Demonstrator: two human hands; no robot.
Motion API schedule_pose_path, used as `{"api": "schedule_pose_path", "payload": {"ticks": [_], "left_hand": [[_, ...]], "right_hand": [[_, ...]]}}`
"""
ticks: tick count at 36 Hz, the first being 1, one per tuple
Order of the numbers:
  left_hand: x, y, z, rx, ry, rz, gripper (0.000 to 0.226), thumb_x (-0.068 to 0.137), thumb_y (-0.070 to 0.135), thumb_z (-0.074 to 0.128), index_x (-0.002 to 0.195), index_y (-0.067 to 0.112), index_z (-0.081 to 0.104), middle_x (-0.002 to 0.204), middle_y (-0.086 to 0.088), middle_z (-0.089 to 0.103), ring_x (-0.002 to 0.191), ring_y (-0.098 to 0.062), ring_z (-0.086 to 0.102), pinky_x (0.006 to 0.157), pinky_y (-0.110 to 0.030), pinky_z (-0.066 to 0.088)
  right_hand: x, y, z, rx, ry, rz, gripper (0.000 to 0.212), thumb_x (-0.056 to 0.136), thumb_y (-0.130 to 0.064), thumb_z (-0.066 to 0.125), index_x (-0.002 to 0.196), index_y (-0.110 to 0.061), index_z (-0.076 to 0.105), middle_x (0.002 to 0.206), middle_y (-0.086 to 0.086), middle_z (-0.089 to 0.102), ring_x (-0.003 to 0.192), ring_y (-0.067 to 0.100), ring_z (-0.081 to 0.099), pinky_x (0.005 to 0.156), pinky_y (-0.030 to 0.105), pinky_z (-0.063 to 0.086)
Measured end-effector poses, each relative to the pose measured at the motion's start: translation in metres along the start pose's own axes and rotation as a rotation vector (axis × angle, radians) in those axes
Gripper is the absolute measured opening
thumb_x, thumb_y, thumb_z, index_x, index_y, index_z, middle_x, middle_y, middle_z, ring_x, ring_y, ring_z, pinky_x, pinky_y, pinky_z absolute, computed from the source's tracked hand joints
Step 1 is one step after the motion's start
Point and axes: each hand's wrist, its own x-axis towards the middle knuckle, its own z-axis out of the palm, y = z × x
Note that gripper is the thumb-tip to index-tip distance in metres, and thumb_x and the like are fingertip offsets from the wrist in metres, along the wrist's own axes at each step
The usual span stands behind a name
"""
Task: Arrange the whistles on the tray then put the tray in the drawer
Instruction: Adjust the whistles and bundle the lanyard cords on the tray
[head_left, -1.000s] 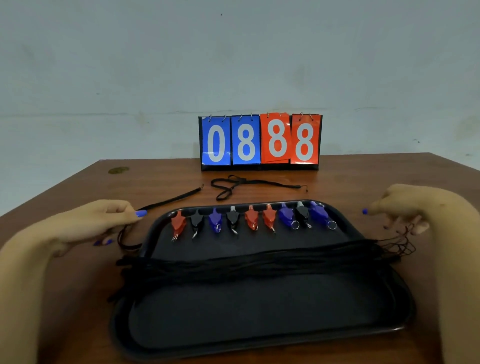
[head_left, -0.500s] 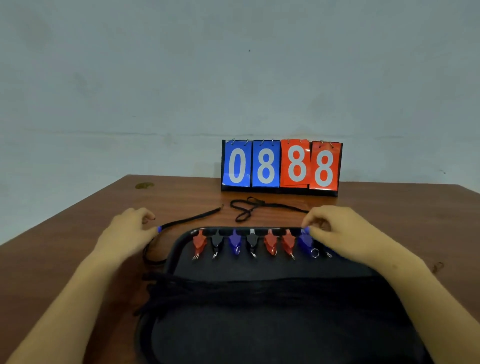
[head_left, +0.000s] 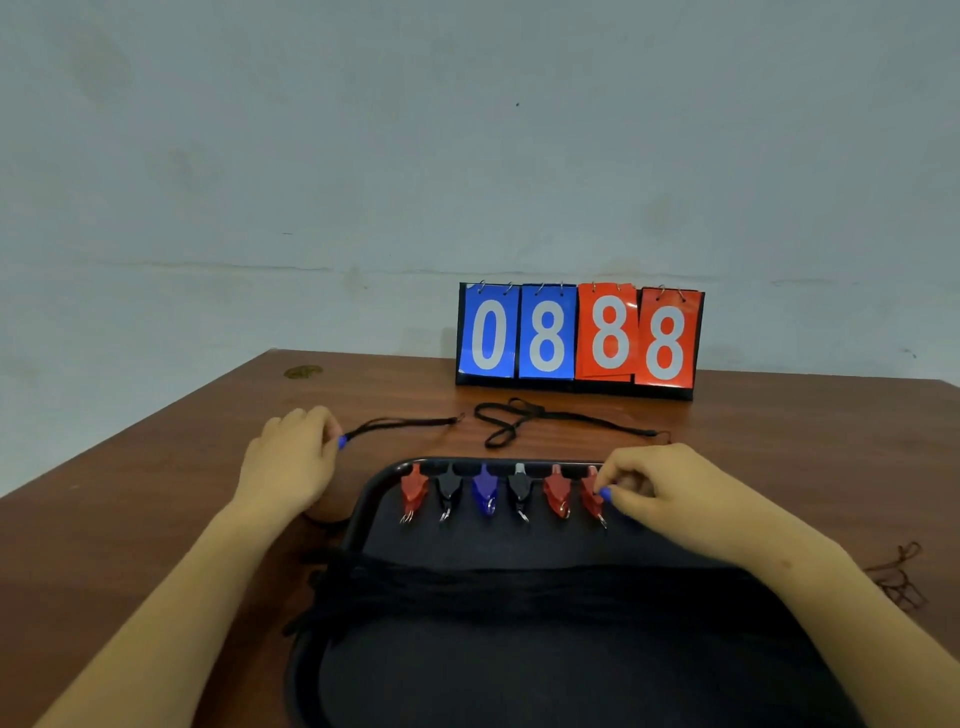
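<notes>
Change since earlier frames: the right hand (head_left: 670, 493) has come in from the table at the tray's right side and now lies over the right end of the whistle row, hiding the whistles there; the left hand (head_left: 291, 462) has kept its place off the tray's far-left corner.

Head view, whistles: six whistles show in a row along the far rim of the black tray (head_left: 363, 514), from left to right red whistle (head_left: 413, 491), black whistle (head_left: 448, 491), blue whistle (head_left: 485, 493), second black whistle (head_left: 519, 491), second red whistle (head_left: 557, 493), third red whistle (head_left: 592, 493). Each has its metal ring toward 6 o'clock.

Right hand: fingers curled, blue-nailed fingertips at the third red whistle; whether they pinch it or a hidden whistle cannot be told.

Left hand: on the table at 9 o'clock of the row, well apart from the whistles, fingers curled loosely at the end of a loose black cord (head_left: 405, 423); a grip cannot be confirmed.

Cord bundle (head_left: 519, 587): a black mass lying across the tray's middle, at 6 o'clock of the row.

Second cord (head_left: 524, 421): looped on the table at 12 o'clock of the tray.

Surface: brown wooden table (head_left: 156, 493), with thin dark thread (head_left: 896, 577) at 3 o'clock of the tray.

Room: flip scoreboard (head_left: 579, 338) reading 0888 at the table's far edge, against a pale wall (head_left: 467, 156).
</notes>
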Motion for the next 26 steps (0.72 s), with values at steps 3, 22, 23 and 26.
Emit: {"api": "schedule_pose_path", "payload": {"ticks": [3, 22, 23, 26], "left_hand": [[-0.006, 0.013, -0.009, -0.083, 0.133, 0.084, 0.007, 0.093, 0.015, 0.046, 0.094, 0.018, 0.052, 0.09, 0.0, 0.063, 0.084, -0.023, 0.057, 0.075, -0.038, 0.046], [-0.058, 0.077, -0.02, -0.514, 0.163, 0.667, 0.016, 0.077, 0.045, 0.049, 0.089, 0.038, 0.058, 0.094, 0.038, 0.056, 0.092, 0.016, 0.047, 0.083, -0.004, 0.03], [-0.06, 0.079, -0.019, -0.536, 0.139, 0.674, 0.015, 0.077, 0.045, 0.05, 0.088, 0.039, 0.058, 0.096, 0.036, 0.056, 0.093, 0.013, 0.048, 0.082, -0.004, 0.031], [-0.065, 0.083, -0.015, -0.575, 0.057, 0.724, 0.017, 0.077, 0.044, 0.05, 0.092, 0.041, 0.057, 0.098, 0.026, 0.057, 0.09, 0.006, 0.052, 0.079, -0.013, 0.04]], "right_hand": [[0.0, 0.0, 0.001, 0.012, 0.017, -0.014, 0.01, 0.093, -0.026, 0.051, 0.095, -0.033, 0.059, 0.083, -0.015, 0.058, 0.077, 0.005, 0.057, 0.069, 0.017, 0.046], [-0.01, -0.005, -0.011, 0.223, 0.19, -0.162, 0.048, 0.08, -0.044, 0.063, 0.114, -0.061, 0.033, 0.111, -0.027, 0.044, 0.095, 0.0, 0.055, 0.071, 0.012, 0.047], [-0.01, -0.007, -0.01, 0.269, 0.161, -0.18, 0.048, 0.077, -0.049, 0.061, 0.114, -0.063, 0.034, 0.114, -0.03, 0.041, 0.1, -0.002, 0.053, 0.075, 0.012, 0.047], [-0.011, -0.009, -0.007, 0.357, -0.001, -0.221, 0.049, 0.073, -0.057, 0.056, 0.118, -0.065, 0.037, 0.123, -0.039, 0.032, 0.115, -0.012, 0.041, 0.086, 0.014, 0.045]]}}
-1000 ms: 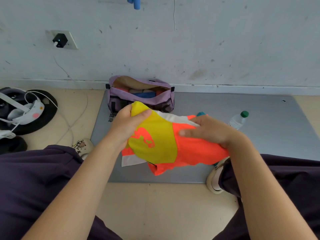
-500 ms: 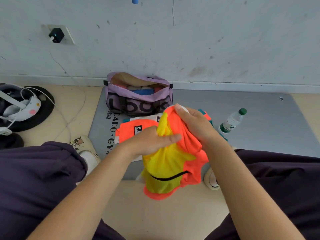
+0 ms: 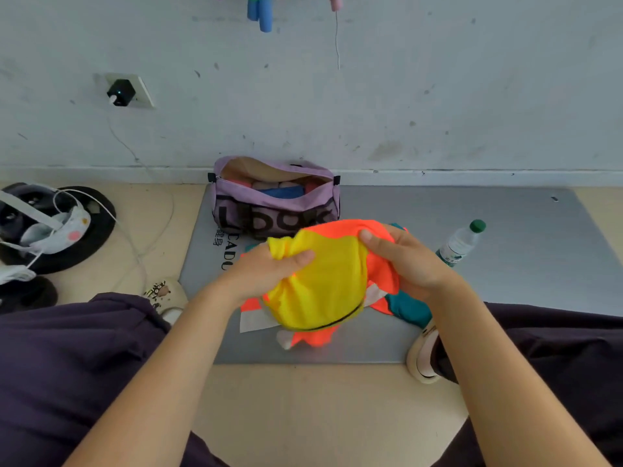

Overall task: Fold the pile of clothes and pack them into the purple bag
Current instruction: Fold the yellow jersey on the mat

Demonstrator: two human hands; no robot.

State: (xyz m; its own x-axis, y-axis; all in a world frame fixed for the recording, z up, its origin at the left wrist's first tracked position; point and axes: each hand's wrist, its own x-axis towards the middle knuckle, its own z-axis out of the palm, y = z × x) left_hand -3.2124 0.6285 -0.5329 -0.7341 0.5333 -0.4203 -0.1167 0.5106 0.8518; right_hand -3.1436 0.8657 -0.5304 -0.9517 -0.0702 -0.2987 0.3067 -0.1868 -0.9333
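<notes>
While both hands (left (image 3: 269,269), right (image 3: 408,261)) grip one yellow-orange garment (image 3: 323,281), fingers curled | one purple bag (image 3: 269,210) unzipped

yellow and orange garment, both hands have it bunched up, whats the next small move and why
Probably carry the yellow and orange garment forward and push it into the purple bag. The left hand and right hand both grip it as a compact bundle above the grey mat, and the bag sits just beyond, unzipped, with folded clothes inside and room on top.
</notes>
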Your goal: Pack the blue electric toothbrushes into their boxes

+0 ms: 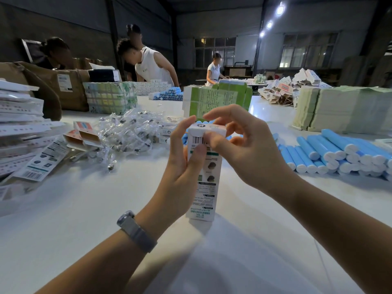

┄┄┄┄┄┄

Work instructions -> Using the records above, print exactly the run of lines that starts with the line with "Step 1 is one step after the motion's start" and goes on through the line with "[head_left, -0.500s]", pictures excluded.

Answer space ->
Step 1 is one step after the motion's start
Point and axes: each hand's wrist, its own x-axis towards the middle knuckle, its own z-axis out of the palm, y = z × x
Note that gripper is the thumb-tip to index-tip distance in metres, and thumb_x and the like are fingertip offsets from the wrist in metres, along the wrist's own axes at each step
The usual span stands behind a name
"""
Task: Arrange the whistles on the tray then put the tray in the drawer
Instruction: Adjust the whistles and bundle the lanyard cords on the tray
[head_left, -1.000s] 
[head_left, -0.500s] 

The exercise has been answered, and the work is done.